- **What the task asks**
Look for the line that has "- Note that" in the material below; please repeat it and every line after it, exactly, up to and including the line that has "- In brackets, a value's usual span", and nothing else.
• • • •
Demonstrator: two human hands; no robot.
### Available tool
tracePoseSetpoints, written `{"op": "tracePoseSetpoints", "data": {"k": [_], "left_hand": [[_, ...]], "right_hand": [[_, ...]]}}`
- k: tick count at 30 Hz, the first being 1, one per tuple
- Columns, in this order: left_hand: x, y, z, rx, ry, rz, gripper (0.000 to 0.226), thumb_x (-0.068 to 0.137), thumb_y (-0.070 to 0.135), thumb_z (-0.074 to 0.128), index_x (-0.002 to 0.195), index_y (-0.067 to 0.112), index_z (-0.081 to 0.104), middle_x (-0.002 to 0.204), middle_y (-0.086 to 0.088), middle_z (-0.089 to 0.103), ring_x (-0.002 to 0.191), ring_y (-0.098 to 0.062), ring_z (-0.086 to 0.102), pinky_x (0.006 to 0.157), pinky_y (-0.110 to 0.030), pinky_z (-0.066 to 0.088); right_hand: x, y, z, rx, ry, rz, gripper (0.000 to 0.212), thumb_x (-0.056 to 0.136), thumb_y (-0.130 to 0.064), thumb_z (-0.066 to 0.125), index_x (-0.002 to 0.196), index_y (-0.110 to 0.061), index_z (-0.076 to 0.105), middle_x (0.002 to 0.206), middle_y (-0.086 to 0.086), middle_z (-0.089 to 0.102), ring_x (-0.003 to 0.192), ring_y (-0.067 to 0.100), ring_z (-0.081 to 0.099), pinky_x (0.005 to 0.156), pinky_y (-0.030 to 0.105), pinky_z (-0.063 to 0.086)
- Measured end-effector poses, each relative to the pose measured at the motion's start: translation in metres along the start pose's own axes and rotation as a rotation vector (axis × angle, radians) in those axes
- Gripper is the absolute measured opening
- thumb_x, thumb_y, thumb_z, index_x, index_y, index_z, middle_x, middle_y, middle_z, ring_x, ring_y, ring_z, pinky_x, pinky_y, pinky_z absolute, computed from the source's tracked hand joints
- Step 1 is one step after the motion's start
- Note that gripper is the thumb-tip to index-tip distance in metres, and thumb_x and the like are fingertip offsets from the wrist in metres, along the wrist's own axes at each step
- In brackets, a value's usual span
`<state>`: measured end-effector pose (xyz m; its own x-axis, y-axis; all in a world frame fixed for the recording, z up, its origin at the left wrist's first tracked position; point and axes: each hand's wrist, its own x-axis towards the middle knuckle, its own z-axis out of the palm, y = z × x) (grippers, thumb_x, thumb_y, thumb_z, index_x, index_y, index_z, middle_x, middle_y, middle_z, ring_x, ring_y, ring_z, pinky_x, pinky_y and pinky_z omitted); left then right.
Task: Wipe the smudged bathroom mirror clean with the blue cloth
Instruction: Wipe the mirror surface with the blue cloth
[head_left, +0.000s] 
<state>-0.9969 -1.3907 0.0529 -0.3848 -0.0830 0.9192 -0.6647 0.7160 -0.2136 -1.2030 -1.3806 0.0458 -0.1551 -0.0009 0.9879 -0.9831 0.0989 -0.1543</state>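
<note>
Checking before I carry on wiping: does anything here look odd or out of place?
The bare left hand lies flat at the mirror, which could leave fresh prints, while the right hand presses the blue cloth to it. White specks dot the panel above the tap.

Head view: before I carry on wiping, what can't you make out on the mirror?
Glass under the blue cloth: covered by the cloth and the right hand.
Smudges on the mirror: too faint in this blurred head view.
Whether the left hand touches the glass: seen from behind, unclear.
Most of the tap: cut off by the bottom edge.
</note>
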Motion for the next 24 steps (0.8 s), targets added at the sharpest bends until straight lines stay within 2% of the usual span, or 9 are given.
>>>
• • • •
- **Response box**
- Note that gripper is the thumb-tip to index-tip distance in metres, and thumb_x and the like are fingertip offsets from the wrist in metres, along the wrist's own axes at each step
- In brackets, a value's usual span

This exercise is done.